Mientras abajo, en la playa, los bañistas lo pasan “bomba”, la calle San Telmo, moderna y marinera arteria urbana del Puerto de la Cruz, se ve concurridísima de gentes de distintas procedencias y condición social, que van y vienen, entrando y saliendo de los muchos comercios que la conforman, si bien y siempre con sus prisas habituales por razones obvias; no dejan de mirar hacia abajo, ni disimulan sus desconsuelos por no estar ahí, gozando de esa bella y popular ribera, tan acogedora, que le da al entorno tal semblanza de romanticismo y ternura, que, en la mirada de buena parte de tantos transeúntes se asoma una mezcla de emoción y envidia de tan placentera contemplación que convoca decididamente a participar de ese ambiente. A mí siempre me cautivó. Cuando joven, acostumbraba a contemplar ese bello lugar con desmedida nostalgia; miraba al mar con cierto recelo, pues me atraía considerablemente y a la vez respetaba su silencio cuando estaba en calma, con sus suaves marejadillas que sigilosas llegaban a las orillas, tanto de la arena como de los basálticos acantilados y riscos de los estáticos bajíos... Cuando la mar rugía, golpeando la muralla, también sentía ese incondicional respeto, pero en mi fuero interno sentía una extraña sensación de ira que me hacía cómplice del natural arrebato de las olas; en la mar veía reflejado mi espíritu y por eso le entendía. Largas horas contemplándola viví, ajeno a todo cuanto me rodeaba y en ella buscaba evadirme de mi propia confusión, que son las dudas de esa tierna edad. Del porqué de las cosas que van sucediendo en la vida... Era pues, un lugar especial para mí, lo confieso sin rubor alguno. Allí, desde la calle, mirando al mar, oí la voz de mi destino, cuando me llamaba con insistencia; y no descansé hasta cruzar el “charco”.

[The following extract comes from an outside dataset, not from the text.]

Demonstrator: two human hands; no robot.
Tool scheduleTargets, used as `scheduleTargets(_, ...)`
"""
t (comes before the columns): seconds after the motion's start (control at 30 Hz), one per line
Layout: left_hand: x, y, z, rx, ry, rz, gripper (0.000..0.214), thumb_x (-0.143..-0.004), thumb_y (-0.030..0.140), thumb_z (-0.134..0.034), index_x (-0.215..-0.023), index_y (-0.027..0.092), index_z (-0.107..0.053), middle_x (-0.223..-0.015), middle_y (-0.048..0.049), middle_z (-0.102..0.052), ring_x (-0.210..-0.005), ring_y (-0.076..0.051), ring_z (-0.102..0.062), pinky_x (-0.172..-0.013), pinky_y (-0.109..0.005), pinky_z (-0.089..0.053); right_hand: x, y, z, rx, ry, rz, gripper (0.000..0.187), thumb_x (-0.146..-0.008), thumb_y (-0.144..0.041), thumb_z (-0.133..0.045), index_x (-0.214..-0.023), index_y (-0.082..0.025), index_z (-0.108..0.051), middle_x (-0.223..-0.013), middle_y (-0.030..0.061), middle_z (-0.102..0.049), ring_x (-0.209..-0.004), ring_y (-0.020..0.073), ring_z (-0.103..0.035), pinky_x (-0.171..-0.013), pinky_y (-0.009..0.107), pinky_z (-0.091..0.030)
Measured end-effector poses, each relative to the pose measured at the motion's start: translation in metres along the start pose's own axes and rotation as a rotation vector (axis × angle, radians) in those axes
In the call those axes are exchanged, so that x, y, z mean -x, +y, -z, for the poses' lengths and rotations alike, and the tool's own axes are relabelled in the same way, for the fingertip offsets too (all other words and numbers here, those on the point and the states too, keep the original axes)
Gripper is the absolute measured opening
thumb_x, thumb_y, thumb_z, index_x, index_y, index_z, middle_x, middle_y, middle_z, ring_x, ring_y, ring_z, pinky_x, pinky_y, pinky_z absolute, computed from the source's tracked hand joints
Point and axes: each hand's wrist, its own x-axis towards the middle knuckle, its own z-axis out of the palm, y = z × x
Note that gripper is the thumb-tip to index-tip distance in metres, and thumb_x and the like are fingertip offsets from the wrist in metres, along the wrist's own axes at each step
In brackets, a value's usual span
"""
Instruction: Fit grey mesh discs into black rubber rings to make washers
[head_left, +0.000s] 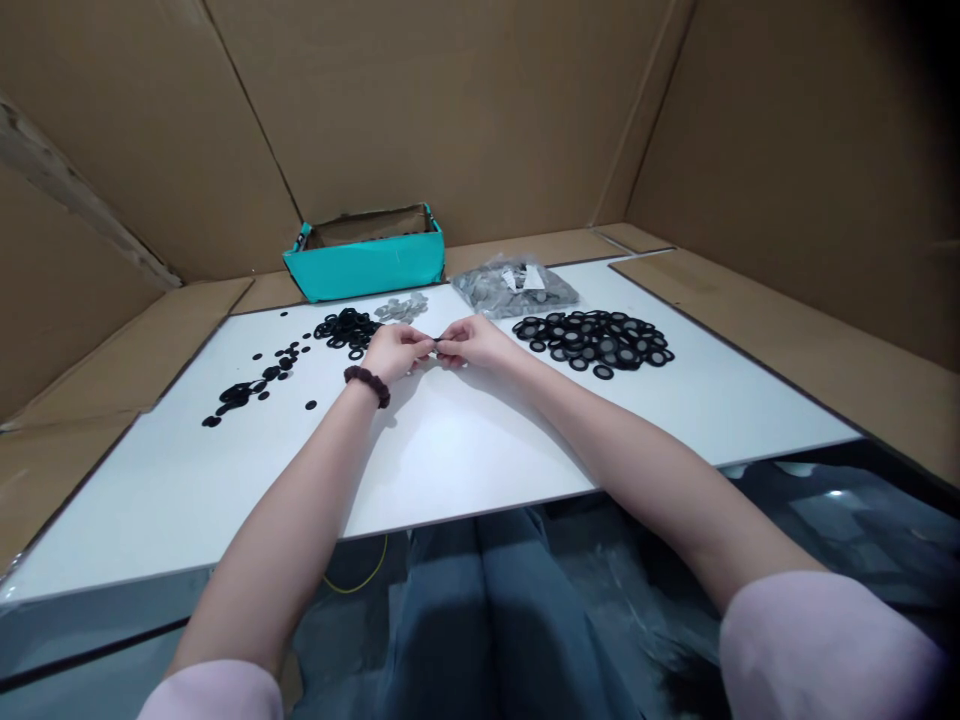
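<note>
My left hand and my right hand meet above the middle of the white table, fingertips pinched together. Between them they grip a small black ring, mostly hidden by the fingers. A pile of black rings lies just left of my left hand. Behind the hands is a small heap of grey discs. To the right of my right hand spreads a larger pile of black rings with grey centres.
Loose black discs are scattered on the left of the white table. At the back stand a teal box and a clear plastic bag filled with grey pieces. Cardboard walls surround the table.
</note>
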Motion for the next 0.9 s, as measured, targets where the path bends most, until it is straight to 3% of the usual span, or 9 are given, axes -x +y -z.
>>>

En sus profundas oquedades intuía su silencio más profundo, como si abajo hubiera un atractivo mundo de ensueños... Viendo los colores marinos del subsuelo, adivinaba senderos de márgenes distintos a los habituales y sin fronteras que detener pudieran a mis pasos; entonces buscaba entender el final de un presente tedioso que me aburría, sin horizontes... Quería rehacer un sueño roto que, desde la infancia se había quebrado cual ánfora rota en mil pedazos. Entonces yo luchaba por restaurar el encanto perdido de mi inocente adolescencia, quería, al sentirme hombre, trasponer los umbrales que me condujeran, sin dilación alguna, algún lugar estable y seguro. Llegué a América, concretamente a Venezuela, país que me dio el temple que necesitaba para sentirme mejor. Allí se forjó mi espíritu y estando allá siempre recordaba al blanco muro de la calle San Telmo, cuando apoyado en él, tantas noches, bajo los claros de luna, con mareas altas o bajas y siempre en el silencio de la noche oía voces que llegaban de allende, quién sabe de dónde, invitándome a serenar mi espíritu. Me ofrecía la ruta de otros navegantes que se fueron y muchos de ellos hallaron lo que buscaban.

San Telmo y todo su bello entorno, es seguramente el lugar más apetecible, antes, hoy y lo será siempre, para soñar despierto, para vivir soñando la paz y el sosiego del descanso, recuperando la ilusión perdida de algunos y la libertad de otros en el contexto espiritual y eso ayuda a vivir más tiempo y enseña a sonreír como lo estáis haciendo.